Вправлять вывихи ключицы сроком более 3 нед нет смысла: во-пер­вых, это травматичная операция, во-вторых, если даже уда­ется полностью вправить ключицу, в последующем, как правило, развивается деформирующий артроз акромиально-ключичного су­става, возникает боль, подвижность ограничивается и прихо­дится прибегать к резекции ключицы. Поэтому при застарелых вывихах выполняют косую резекцию акромиального конца клю­чицы так, чтобы был устранен контакт с акромиальным отро­стком, и конец ключицы не выстоял под кожей.

Вывихи грудинного конца ключицы. Вывихи грудинного конца ключицы происходят в результате действия силы на переднюю поверхность плеча. Чаще отмечаются передние вывихи и реже – задние.

Симптомы. При вывихе наблюдаются деформация в области грудино-ключичного сочленения и болезненность. При передних вывихах имеется подкожный выступ конца ключицы, при задних – западение. При пальпации определяют сместившийся конец ключицы. Диагноз уточняют рентгенологическим исследованием.

Лечение. Накладывают повязку Дезо. Пострадавшего направ­ляют в госпиталь или омедб для закрытого вправления или оперативного лечения. Цель операции – устранение смещения ключицы и удержание в правильном положении на период образования рубцов.

Закрытое вправление проводят под местным обезболиванием 15 мл 1% рас­твора новокаина. В положении больного сидя, ассистент упирается коленом в межлопаточную область и разводит плечи пострадавшего. При передних вывихах хирург надавливает на выстоящий конец ключицы. Вывих легко вправить, од­нако удержать ключицу трудно. Иммобилиза­цию выполняют 8-образной гипсовой повязкой в течение 5 – 6 нед.

При неудавшемся вправлении выполняют операцию.

Техника. Общее или местное обезболивание. Дугообразным разрезом кожи длиной 6—7 см над стернальным концом ключицы и рукояткой грудины обнажают сустав. Устанавливают в правильное положение грудинный конец клю­чицы. Наносят канал из рукоятки грудины в стернальный конец ключицы в косом направлении тонким шилом или ручной дрелью. Фик­сируют ключицу винтом длиной 5 см. Накладывают швы на разорванные связки. Конечность обездвиживают гипсовой повязкой Дезо в течение 3-4 нед. После снятия иммобилизации про­водят реабилитационное лечение.

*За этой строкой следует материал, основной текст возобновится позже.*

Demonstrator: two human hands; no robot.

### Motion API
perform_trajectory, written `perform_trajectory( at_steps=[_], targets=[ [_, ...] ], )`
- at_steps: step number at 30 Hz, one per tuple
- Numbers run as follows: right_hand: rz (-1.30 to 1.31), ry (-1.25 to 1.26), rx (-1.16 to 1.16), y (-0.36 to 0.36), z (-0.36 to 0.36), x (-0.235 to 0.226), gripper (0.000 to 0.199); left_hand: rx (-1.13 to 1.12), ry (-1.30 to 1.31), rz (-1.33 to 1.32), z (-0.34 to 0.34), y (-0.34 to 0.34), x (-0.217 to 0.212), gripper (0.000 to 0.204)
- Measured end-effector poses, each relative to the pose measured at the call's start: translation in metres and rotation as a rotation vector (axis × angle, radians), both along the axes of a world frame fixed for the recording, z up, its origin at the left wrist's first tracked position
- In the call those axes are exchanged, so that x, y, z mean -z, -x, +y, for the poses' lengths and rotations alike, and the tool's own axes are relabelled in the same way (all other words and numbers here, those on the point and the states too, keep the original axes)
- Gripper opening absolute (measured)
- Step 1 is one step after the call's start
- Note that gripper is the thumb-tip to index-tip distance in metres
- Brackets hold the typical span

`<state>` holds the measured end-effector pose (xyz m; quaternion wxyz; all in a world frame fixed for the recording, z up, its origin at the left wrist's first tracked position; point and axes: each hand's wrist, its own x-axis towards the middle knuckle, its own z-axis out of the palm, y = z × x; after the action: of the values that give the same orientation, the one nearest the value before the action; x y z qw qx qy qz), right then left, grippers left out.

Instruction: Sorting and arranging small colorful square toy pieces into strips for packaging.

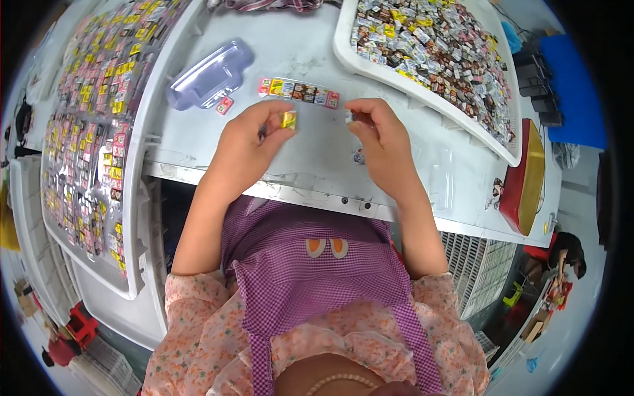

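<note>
Between finger and thumb, my left hand [247,145] pinches a small yellow box-shaped piece [288,119]; a darker bit shows within its curled fingers. Across from it, my right hand [383,138] is closed on a small whitish piece [349,117], partly covered by the fingertips. Just beyond both hands lies a row of small coloured boxes [298,92], pink at the ends with yellow, dark and white between. A clear plastic tray [210,74] rests to the left, with a small pink box [224,105] beside it. Near my right thumb is another small dark-and-white piece [358,156].
A white bin [422,84] full of loose small boxes stands at the far right. Along the left, a white crate [137,171] holds packed rows. A red-and-gold box [526,178] sits by the table's right end. Clear plastic [441,178] lies near my right forearm.
</note>
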<state>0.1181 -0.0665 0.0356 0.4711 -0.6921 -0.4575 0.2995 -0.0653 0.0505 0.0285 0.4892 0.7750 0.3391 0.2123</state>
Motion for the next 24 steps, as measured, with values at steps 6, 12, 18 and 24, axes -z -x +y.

Оперативное вправление ключицы может быть осуществлено и с применением П-образного шва.

Операция Лоумена. После выделения грудинного конца ключицы и грудины, через их суставные поверхности просверли­вают каналы, через которые протягивают лавсановую нить. После натяжения нитей концы их завязывают на передней поверхности сустава. Иммобилизация гипсовой повяз­кой в течение 6 нед.

Военно-врачебная экспертиза. При отсутствии осложнений после оперативного лечения вывихов ключицы военнослужащие годны к несению военной службы без ограничения. При застарелых вывихах военнослужащих срочной службы и лиц, поступающих в военные учебные заведения, признают негодными к военной службе. Степень годности офицеров определяют индивидуально.